Officers of the Sixth Precinct accommodated him, partly because he was harmless, partly because respected residents of the neighborhood vouched for him, and partly because he served as the cops’ “eyes and ears” when shady people entered the neighborhood.

Nevertheless, living rough took its toll: frostbitten toes in winters, a broken hip in a bike-truck collision, fights and various illnesses. On freezing nights, neighborhood members would often spring for a cab to get Ed home. Frequently, Ali Eshtelle drove him home at midnight after Sam’s Deli closed. Ed promised to reciprocate when the movie rights to his book came in: He’d drive Ali around in his limo.

He was picked up by an ambulance from Sam’s Deli twice in the past year. Last February, suffering heart fibrillations, Ed checked himself into Lenox Hill Hospital, where he made sure Paul Critchlow knew what to do with his share of the book proceeds.

Ed Enderlin, let, with his next-oldest brother and their parents.

“I want half of it to go equally to each of my kids,” he said. “And I want the rest to go to veterans in need.”

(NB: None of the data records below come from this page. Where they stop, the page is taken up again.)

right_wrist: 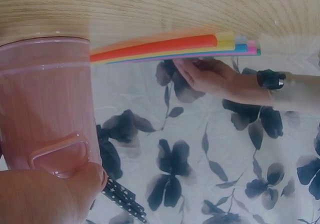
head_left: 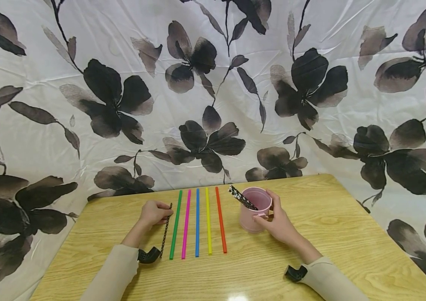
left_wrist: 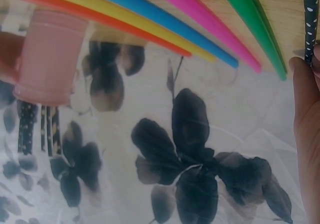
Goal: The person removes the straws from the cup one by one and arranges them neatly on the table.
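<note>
Left hand (head_left: pixel 153 213): pinching far end of black patterned straw (head_left: pixel 165 234), just left of green straw (head_left: pixel 175 225) on tabletop (head_left: pixel 265 267) | Right hand (head_left: pixel 280 223): gripping pink cup (head_left: pixel 250 221), which holds patterned straws (head_left: pixel 243 199) | Step: apparently setting down or picking up, unclear which | Next: likely calls for steady cup, green straw unnudged

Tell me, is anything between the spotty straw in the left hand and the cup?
Yes: the green straw, pink straw, blue straw, yellow straw and red straw lie flat between the spotty straw and the cup. Lifting it over them would probably work.
</note>
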Action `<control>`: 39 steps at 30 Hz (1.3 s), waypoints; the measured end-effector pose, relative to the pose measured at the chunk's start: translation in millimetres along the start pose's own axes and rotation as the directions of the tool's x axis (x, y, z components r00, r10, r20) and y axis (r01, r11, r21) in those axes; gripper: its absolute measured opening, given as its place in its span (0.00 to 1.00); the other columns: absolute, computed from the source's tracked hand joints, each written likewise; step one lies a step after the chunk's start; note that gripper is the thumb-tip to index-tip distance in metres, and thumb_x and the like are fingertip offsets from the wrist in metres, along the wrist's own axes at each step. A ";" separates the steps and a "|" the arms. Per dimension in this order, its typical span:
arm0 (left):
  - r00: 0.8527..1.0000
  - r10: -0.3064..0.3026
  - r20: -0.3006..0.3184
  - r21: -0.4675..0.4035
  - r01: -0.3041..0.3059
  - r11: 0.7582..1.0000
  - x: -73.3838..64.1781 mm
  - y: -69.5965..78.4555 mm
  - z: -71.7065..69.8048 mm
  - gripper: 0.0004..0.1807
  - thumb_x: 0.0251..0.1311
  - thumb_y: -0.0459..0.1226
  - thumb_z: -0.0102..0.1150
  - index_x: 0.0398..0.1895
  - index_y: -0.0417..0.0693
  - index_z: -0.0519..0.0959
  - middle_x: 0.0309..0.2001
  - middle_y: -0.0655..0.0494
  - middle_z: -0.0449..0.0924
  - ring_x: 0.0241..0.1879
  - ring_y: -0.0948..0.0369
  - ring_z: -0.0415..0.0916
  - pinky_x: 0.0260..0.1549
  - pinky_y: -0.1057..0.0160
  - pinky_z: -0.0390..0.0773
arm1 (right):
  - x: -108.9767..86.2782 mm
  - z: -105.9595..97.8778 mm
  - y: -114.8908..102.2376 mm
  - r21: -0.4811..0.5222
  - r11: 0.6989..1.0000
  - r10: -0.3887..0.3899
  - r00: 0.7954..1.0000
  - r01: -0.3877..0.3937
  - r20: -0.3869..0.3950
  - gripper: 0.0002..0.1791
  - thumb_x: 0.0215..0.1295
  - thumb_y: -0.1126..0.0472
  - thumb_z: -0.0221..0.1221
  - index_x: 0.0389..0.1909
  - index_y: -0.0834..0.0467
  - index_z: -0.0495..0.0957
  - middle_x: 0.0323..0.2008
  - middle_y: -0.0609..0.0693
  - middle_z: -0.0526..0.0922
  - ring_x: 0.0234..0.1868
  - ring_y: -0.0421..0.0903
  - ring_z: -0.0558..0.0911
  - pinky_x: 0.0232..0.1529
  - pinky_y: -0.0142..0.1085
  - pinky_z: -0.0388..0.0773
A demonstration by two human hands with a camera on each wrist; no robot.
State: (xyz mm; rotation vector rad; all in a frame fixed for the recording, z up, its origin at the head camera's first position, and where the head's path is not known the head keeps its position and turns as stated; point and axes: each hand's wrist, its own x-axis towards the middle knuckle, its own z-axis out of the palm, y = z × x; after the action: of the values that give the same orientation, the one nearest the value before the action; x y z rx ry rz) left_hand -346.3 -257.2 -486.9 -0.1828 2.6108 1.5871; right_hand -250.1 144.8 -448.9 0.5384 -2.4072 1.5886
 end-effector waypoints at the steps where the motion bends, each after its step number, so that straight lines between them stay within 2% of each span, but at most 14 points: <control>1: 1.000 0.001 0.002 -0.002 -0.001 1.000 -0.3 -0.1 -0.1 0.14 0.46 0.34 0.65 0.37 0.36 0.78 0.29 0.46 0.76 0.22 0.59 0.74 0.21 0.62 0.79 | -0.1 0.0 0.2 0.004 1.000 0.000 1.000 0.000 0.001 0.48 0.50 0.63 0.64 0.66 0.59 0.41 0.52 0.66 0.65 0.44 0.51 0.73 0.38 0.33 0.76; 15: 1.000 0.001 -0.002 0.007 -0.001 1.000 -1.8 0.4 1.0 0.15 0.46 0.34 0.65 0.38 0.36 0.79 0.31 0.46 0.76 0.22 0.59 0.75 0.21 0.62 0.78 | 0.2 -0.1 1.0 0.006 1.000 0.002 1.000 -0.002 0.003 0.48 0.51 0.62 0.64 0.66 0.59 0.41 0.52 0.66 0.66 0.44 0.51 0.73 0.37 0.33 0.76; 23: 1.000 0.009 0.002 -0.048 -0.009 0.999 -0.1 -3.7 -0.6 0.13 0.49 0.35 0.63 0.37 0.35 0.78 0.29 0.47 0.78 0.23 0.58 0.76 0.22 0.62 0.79 | 0.0 0.8 0.9 0.013 1.000 0.007 1.000 -0.007 -0.002 0.48 0.50 0.62 0.64 0.66 0.53 0.42 0.51 0.66 0.66 0.43 0.50 0.73 0.37 0.33 0.76; 27: 1.000 0.029 -0.011 -0.061 -0.030 0.998 -2.4 1.0 -6.9 0.14 0.53 0.37 0.59 0.39 0.35 0.78 0.31 0.44 0.78 0.25 0.57 0.77 0.22 0.60 0.79 | -0.5 1.5 1.8 0.011 1.000 0.005 1.000 -0.005 -0.002 0.48 0.50 0.61 0.64 0.66 0.53 0.42 0.51 0.66 0.66 0.43 0.50 0.73 0.37 0.33 0.76; 29: 0.997 0.069 -0.036 -0.060 -0.072 0.996 -4.2 7.7 -11.1 0.14 0.54 0.38 0.58 0.39 0.36 0.78 0.32 0.44 0.78 0.26 0.56 0.77 0.22 0.61 0.79 | -0.6 1.6 2.2 0.004 1.000 0.001 1.000 -0.001 -0.001 0.48 0.51 0.60 0.64 0.66 0.53 0.42 0.51 0.66 0.66 0.44 0.50 0.73 0.37 0.33 0.76; 31: 0.989 0.138 -0.058 -0.049 -0.140 0.989 -6.9 19.0 -14.0 0.14 0.55 0.38 0.58 0.39 0.36 0.78 0.33 0.44 0.78 0.27 0.53 0.77 0.22 0.61 0.79 | -0.5 1.5 2.2 0.007 1.000 0.002 1.000 -0.002 -0.001 0.48 0.51 0.60 0.64 0.66 0.53 0.42 0.52 0.66 0.66 0.44 0.51 0.73 0.38 0.34 0.76; 35: 0.953 0.296 -0.063 0.011 -0.296 0.955 -18.7 51.7 -9.4 0.12 0.55 0.40 0.58 0.38 0.42 0.80 0.32 0.48 0.79 0.31 0.53 0.77 0.25 0.62 0.78 | -1.0 0.2 1.3 0.022 1.000 0.009 1.000 -0.009 -0.006 0.48 0.50 0.61 0.64 0.65 0.51 0.42 0.52 0.66 0.66 0.44 0.51 0.74 0.39 0.36 0.76; 39: 0.923 0.382 -0.041 0.034 -0.381 0.924 -36.0 82.7 5.5 0.09 0.55 0.41 0.58 0.36 0.47 0.81 0.32 0.52 0.79 0.32 0.57 0.76 0.28 0.61 0.76 | -1.2 0.0 1.2 0.029 1.000 0.010 1.000 -0.010 -0.002 0.48 0.51 0.61 0.64 0.65 0.52 0.42 0.52 0.66 0.65 0.44 0.51 0.73 0.39 0.35 0.76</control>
State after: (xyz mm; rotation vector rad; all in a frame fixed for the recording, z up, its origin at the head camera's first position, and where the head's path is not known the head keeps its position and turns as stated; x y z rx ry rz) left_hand -322.6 -212.4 -412.0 0.3171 2.8325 1.6692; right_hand -249.5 145.5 -450.4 0.5302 -2.3920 1.6301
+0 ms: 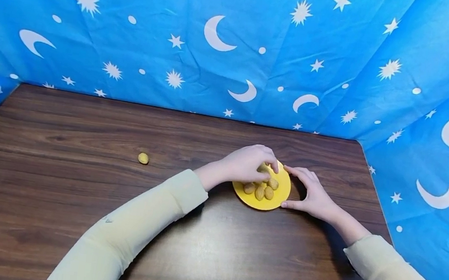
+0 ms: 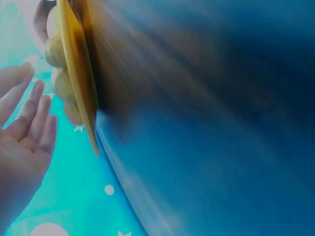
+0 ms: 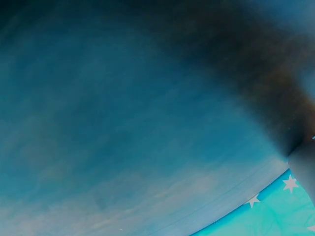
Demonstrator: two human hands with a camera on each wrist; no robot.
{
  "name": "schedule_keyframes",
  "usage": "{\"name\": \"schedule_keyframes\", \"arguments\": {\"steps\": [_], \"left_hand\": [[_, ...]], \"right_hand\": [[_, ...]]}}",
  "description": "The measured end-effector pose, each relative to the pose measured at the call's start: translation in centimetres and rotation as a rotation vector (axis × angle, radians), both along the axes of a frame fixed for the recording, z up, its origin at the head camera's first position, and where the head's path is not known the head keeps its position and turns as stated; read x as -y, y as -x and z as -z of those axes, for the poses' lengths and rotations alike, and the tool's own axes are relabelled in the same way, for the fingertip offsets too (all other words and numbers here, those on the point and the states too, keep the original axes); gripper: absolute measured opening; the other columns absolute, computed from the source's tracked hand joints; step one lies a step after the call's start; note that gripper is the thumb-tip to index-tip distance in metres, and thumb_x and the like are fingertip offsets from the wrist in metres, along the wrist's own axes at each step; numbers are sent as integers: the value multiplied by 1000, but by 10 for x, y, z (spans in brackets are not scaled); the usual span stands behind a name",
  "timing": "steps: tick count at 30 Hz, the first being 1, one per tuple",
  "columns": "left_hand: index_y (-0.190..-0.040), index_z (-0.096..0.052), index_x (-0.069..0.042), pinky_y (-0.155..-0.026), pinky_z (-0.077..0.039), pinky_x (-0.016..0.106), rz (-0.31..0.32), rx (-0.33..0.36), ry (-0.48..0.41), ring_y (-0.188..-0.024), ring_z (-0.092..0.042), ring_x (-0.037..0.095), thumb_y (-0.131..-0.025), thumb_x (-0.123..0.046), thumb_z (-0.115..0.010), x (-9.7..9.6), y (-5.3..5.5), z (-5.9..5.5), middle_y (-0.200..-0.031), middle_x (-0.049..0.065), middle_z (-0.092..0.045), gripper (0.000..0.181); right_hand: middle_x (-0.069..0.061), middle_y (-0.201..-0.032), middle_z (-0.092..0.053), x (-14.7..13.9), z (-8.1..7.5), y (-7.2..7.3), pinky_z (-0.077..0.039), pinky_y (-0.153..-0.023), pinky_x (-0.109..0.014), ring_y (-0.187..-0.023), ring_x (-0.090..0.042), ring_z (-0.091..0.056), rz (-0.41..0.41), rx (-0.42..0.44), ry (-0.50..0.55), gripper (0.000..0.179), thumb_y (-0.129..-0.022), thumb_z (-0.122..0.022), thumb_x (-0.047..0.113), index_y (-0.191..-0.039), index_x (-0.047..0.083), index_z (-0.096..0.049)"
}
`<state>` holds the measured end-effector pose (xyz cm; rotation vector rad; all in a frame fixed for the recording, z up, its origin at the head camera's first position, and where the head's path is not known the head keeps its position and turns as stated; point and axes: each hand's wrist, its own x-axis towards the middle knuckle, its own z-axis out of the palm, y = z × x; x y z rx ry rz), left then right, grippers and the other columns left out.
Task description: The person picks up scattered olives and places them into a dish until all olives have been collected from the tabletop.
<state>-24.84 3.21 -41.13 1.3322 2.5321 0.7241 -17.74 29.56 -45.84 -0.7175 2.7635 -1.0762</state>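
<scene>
On the table a yellow plate (image 1: 281, 192) carries several walnuts (image 1: 259, 192). My left hand (image 1: 249, 162) reaches over the plate with its fingers bent downward above the nuts. In the left wrist view, the left hand (image 2: 27, 137) has its fingers loosely spread, with nothing between them, a short way from the walnuts (image 2: 61, 83). At the plate's right side my right hand (image 1: 315, 197) holds the rim between thumb and fingers. One more walnut (image 1: 143, 158) lies by itself to the left, away from both hands.
The dark wood-grain table (image 1: 51, 193) is bordered at the back and sides by blue cloth (image 1: 161, 8) with white moons and stars. The right wrist view is mostly a blurred tabletop (image 3: 108, 128).
</scene>
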Motion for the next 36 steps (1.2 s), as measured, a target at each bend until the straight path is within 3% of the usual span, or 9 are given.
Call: {"name": "schedule_keyframes", "arguments": {"steps": [10,22,36], "left_hand": [[-113,-78,-16,-113,-50,39,-47,8,-47,-122,-64,20,-101,-18,-73,28,-4,-5,-119,1,-73,13],[-116,-78,-16,-110,-52,44,-135,7,-61,-120,-66,21,-101,-17,-73,88,-5,-3,-120,1,-73,16],[-114,-78,-12,-107,-53,48,-234,-12,-55,-116,-67,24,-99,-14,-74,147,-18,-6,-115,3,-75,15]], "right_hand": [[-21,-156,-50,-3,-5,-2,-30,-117,-70,-144,-43,-39,16,55,-48,92,-83,-93,24,-159,7,-45],[-21,-156,-49,-1,-4,-2,-32,-116,-71,-143,-43,-39,18,47,-48,92,-83,-93,26,-159,8,-45],[-20,-156,-50,1,-4,0,-32,-116,-70,-143,-42,-40,18,46,-50,93,-82,-93,26,-159,8,-45]]}}
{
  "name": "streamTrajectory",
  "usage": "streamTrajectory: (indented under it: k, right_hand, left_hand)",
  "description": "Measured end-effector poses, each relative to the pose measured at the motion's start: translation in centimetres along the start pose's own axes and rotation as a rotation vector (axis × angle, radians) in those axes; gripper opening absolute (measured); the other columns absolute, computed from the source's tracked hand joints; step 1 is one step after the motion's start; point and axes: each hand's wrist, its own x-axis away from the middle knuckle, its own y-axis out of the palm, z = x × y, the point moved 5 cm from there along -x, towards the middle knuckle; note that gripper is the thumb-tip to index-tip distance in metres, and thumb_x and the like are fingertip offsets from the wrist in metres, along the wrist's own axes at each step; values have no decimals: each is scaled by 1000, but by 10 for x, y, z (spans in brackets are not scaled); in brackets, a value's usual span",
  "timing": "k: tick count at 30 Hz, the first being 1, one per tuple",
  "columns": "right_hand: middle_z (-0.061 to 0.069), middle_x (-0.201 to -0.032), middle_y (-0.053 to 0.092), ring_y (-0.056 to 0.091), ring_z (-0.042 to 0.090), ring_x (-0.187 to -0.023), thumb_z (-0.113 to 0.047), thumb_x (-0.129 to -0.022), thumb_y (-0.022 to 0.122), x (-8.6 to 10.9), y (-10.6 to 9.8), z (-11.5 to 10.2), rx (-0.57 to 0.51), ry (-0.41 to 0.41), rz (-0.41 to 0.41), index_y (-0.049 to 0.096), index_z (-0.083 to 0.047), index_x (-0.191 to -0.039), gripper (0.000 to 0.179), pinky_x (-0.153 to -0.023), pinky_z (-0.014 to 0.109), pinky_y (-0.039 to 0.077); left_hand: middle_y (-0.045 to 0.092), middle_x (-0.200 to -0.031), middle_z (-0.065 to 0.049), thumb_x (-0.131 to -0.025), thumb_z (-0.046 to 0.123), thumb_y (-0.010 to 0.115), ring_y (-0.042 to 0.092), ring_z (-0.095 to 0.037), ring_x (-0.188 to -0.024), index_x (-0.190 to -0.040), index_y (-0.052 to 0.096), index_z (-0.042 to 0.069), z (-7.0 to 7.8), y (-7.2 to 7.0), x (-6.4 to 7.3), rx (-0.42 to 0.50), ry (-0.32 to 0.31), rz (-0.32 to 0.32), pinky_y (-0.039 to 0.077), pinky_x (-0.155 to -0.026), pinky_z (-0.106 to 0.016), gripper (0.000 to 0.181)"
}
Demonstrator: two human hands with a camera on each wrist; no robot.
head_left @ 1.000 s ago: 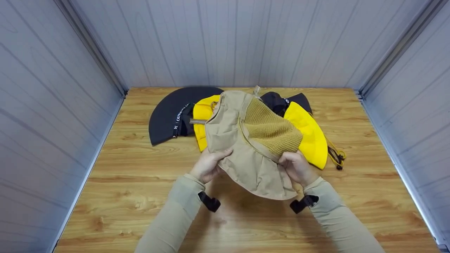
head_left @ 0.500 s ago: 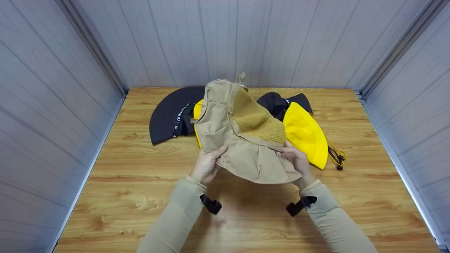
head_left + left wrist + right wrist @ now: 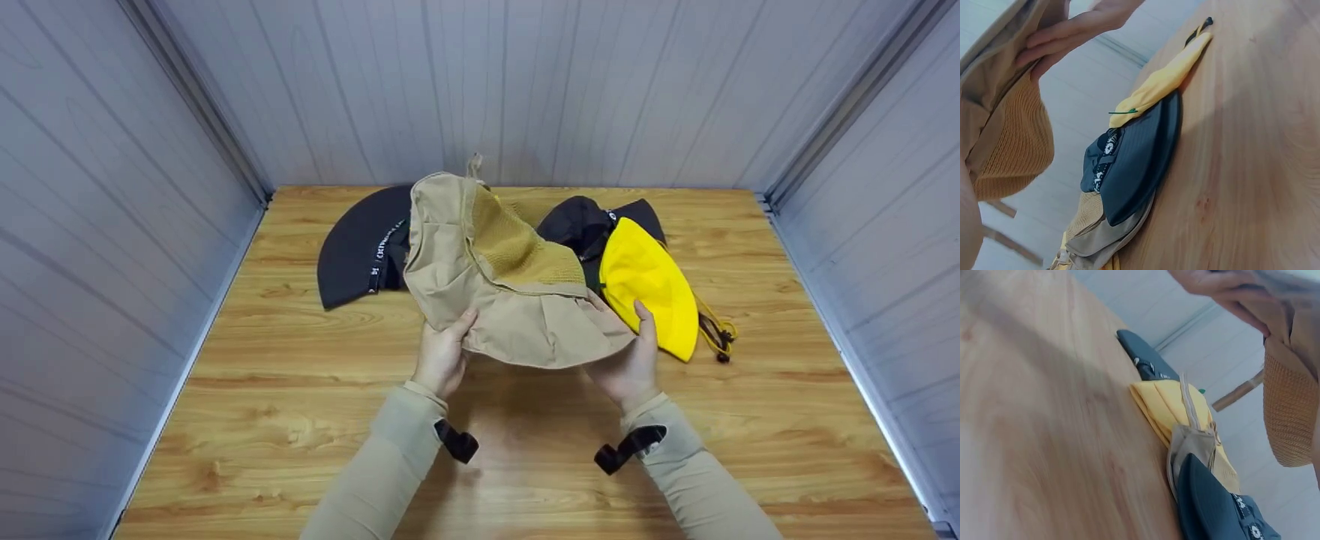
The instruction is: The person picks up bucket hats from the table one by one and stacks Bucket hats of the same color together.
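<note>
Evidently, the tan hat [image 3: 517, 322] was held up between the hands, clear of the desk [image 3: 300, 405], by its near brim, perhaps because cloth so limp needed support at two places. The left hand [image 3: 441, 356] pinched that brim, thumb on top, fingers tucked under. The right hand [image 3: 624, 369] gripped nothing: its thumb stood away from the cloth while its fingers, fairly straight in the left wrist view, lay against the underside, seemingly to prop it. Held so, the knit crown [image 3: 517, 236] sat on the side away from the hands.

Beyond the left hand lay a black hat [image 3: 352, 255]; beyond the right, a yellow hat [image 3: 652, 296] overlapped a second black hat [image 3: 576, 225], likely bunched there to leave working room nearer the hands. A cord [image 3: 721, 336] trailed rightward from the yellow one (a chin tie, I supposed). Farther off, the right wrist view showed another yellow hat [image 3: 1165, 402] with another tan hat [image 3: 1193, 444] against it, the held brim mostly hiding both from above.
</note>
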Motion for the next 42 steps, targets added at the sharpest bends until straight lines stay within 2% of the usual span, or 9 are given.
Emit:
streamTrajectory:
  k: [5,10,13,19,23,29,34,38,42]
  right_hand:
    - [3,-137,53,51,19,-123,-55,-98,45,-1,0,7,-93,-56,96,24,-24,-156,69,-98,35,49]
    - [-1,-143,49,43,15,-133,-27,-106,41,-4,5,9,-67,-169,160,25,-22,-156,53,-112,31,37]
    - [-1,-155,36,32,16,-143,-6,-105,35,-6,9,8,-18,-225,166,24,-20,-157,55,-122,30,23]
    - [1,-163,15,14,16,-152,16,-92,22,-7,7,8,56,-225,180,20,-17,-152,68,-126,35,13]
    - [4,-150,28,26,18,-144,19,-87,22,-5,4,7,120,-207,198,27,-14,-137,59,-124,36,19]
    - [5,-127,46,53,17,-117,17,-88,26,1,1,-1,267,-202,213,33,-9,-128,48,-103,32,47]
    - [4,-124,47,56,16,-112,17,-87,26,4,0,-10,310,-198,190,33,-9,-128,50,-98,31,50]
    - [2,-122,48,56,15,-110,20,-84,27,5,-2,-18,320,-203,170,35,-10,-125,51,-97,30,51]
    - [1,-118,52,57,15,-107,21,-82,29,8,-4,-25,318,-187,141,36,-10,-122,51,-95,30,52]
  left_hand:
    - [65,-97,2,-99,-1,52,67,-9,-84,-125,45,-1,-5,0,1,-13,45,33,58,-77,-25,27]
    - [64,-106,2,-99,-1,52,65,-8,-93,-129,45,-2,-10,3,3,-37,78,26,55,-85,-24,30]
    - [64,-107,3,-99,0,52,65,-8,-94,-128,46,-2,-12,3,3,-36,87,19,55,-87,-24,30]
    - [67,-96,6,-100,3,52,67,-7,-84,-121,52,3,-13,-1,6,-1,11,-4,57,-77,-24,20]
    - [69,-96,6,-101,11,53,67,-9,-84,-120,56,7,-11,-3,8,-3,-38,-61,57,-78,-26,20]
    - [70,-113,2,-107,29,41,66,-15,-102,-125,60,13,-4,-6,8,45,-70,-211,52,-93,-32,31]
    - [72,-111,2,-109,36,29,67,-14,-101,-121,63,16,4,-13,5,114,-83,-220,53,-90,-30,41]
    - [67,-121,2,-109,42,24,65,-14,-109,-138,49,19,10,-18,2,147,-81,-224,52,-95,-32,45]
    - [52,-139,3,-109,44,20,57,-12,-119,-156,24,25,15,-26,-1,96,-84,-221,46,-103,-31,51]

Edward R. Enderlin was born in Cuero, Texas, the eldest of five children, but raised on the Jersey Shore.  His father died when Ed was 14, and this is when he began spinning off the rails. His mother, now deceased, was psychologically and physically abusive, as he told many people.

Ed didn’t finish high school. Estranged from his family, he lived a few years with his paternal grandparents.  He couldn’t stay focused in school and always had issues with authority.

He lived in Long Island and New Jersey, married, divorced and fathered two children. He landed in our neighborhood by chance from Miami, where he said bad people were after him after a failed drug deal. He helped some guys move furniture to New York and they left him off in Tompkins Square. From there he wandered into the West Village.

He took a room on Perry St., which he was able to finance for about six months by doing odd jobs, like painting and hauling. Although he eventually lost the room, he had taken to the quiet streets and tolerant people of the neighborhood and made it his permanent home.

Most residents sensed his love for the area, although some were dismissive.  He seemed good-natured and there was consistency in his stories. He was well-read, quoting Shakespeare and various philosophers, and knowledgeable about many movies and pop culture, which he attributed to lots of TV watching. And he was a great mimic.

Many of Ed’s friends and supporters remain in the neighborhood, but some predeceased him and others have moved Uptown. At the memorial, a sprinkling of them shared personal remembrances with varying degrees of openness. Present were an equal number of social-service workers who had known and worked with him.

Reverend Callie Janoff, who presided at the memorial — and who had not met Ed — closed the gathering with a blessing drawn from an old Irish toast that was especially apropos:

May you have food and raiment,

A soft pillow for your head,

May you be forty years in heaven

Before the devil knows you’re dead.

Jonathan Slaff has lived at Perry and W. Fourth Sts. since 1974. He is an actor, theater publicist and public member of the Community Board 2 Arts and Institution Committee.